- [Your instructions]
Search the material below for "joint" and copy every line where it occurs.

- [Data segment]
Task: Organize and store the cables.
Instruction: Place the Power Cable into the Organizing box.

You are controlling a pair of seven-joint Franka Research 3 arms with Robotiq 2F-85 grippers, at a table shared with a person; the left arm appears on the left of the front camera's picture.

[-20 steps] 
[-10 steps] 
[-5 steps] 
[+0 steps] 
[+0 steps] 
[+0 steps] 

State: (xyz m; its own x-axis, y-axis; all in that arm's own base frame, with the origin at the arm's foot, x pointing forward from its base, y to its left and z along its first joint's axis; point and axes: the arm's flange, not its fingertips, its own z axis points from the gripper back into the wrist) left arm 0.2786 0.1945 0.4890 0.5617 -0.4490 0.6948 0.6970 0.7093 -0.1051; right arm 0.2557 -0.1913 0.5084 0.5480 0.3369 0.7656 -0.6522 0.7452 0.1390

- [Output for this exercise]
You are controlling a pair of seven-joint Franka Research 3 arms with Robotiq 2F-85 grippers, at a table shared with a person; the left arm appears on the left of the front camera's picture.
State: (xyz m; its own x-axis, y-axis; all in that arm's own base frame, with the origin at the arm's foot, x pointing forward from its base, y to its left and z along its first joint's axis; point and axes: the arm's flange, not its fingertips, its own z axis points from the gripper back into the wrist) left arm 0.2786 0.1945 0.4890 0.5617 -0.4490 0.6948 0.6970 0.7093 -0.1051; right arm 0.2557 -0.1913 0.5084 0.5480 0.3369 0.7656 -0.6522 0.7452 0.1390

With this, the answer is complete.